Милан торопливо сложил записку и сунул в карман.
— Привет, — отец подмигнул. Веселый, свежий, будто и не болтался в море несколько суток. — Чего прячешь? Тайны мадридского двора?
— Тайны Арсенального переулка, — огрызнулся Милан, исподлобья глянув на отца. Тот улыбался, зажав в крупных белых зубах маленькую курительную трубочку. Из нее струился табачный дымок, прибитый влажным от дождя воздухом. — Я тут торчу, мёрзну, — ворчал Милан, — а ты сияющий… Дождь ведь всё-таки.
— Ворчуну я тут кое-что купил, — не переставая улыбаться, отец расстегнул плащ и достал из кителя плитку шоколада. — Но вот думаю, раз ты всё время ворчишь, так и шоколад тебе невкусным покажется… Эй!
Отец не договорил, а Милан уже выхватил у него шоколадку и сунул в карман.
— Вот так, — Милан удовлетворённо похлопал себя по карману и тут же вспомнил о записке. Что же там дальше?
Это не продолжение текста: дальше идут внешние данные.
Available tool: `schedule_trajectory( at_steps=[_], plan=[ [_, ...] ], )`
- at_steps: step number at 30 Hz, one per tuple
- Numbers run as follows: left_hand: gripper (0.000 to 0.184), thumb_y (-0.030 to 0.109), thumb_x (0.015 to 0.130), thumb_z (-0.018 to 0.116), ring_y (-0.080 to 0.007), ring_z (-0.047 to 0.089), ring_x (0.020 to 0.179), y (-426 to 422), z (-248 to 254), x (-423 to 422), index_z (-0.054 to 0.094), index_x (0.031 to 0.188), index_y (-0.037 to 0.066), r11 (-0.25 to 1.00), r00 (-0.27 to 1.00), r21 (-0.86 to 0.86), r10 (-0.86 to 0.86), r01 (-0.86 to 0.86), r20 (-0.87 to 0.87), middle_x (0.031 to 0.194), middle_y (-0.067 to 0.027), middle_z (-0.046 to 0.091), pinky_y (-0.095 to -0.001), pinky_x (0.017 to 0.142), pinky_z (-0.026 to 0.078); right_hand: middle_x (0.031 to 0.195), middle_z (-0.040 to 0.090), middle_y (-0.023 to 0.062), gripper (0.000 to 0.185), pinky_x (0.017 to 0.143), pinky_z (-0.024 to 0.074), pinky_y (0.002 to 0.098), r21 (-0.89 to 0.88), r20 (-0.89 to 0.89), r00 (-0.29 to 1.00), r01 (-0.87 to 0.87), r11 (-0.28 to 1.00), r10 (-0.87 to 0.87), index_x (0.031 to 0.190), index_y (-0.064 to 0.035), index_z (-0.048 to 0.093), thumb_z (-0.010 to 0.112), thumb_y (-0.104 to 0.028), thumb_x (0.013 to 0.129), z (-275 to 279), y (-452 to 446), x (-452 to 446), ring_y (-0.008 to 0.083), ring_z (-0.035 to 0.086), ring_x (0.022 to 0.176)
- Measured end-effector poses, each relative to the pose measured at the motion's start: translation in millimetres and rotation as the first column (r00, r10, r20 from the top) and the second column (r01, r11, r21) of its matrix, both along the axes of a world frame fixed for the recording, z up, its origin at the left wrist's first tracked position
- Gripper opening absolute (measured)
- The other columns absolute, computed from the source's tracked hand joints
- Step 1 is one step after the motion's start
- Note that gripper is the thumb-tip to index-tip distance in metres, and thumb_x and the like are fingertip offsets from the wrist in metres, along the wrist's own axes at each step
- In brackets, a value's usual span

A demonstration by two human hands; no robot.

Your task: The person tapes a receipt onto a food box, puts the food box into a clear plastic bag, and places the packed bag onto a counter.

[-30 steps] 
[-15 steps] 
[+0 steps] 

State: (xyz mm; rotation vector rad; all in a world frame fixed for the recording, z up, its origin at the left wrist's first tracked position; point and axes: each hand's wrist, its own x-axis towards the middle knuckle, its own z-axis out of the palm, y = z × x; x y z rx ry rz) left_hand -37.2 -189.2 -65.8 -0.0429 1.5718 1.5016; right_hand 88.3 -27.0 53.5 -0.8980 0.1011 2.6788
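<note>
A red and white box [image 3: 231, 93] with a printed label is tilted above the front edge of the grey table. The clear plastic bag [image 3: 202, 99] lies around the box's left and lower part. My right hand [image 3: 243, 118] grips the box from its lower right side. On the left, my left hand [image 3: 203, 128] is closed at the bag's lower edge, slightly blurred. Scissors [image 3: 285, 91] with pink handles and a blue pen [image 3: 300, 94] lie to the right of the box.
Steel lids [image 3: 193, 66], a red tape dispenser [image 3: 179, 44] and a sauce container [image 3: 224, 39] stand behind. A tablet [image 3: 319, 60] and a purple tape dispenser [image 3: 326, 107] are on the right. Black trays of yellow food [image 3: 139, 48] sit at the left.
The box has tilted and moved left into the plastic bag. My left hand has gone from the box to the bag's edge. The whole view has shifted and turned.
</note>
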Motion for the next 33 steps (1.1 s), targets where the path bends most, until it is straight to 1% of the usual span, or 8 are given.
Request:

Дождь с ветром ударил со стороны залива с такой силой, что Милан с отцом поехали домой на автобусе.
У себя в комнате, дожёвывая шоколадку, Милан прочёл записку до конца.
«…Таких пушек по всей стране, в каждом городе тысячи. Представляешь, если бы они все разом выстрелили? Наверное, от такого залпа вздрогнула бы земля. Представляешь, если в другом городе кто-то подойдёт к пушке, опустит туда записку, а в нашем городе, в нашей пушке эту записку найдём мы. Пушечная почта. Неслабо! Если захочешь написать мне, можешь принести записку в любой день на то же место, но не раньше десяти часов утра. Иначе не сработает».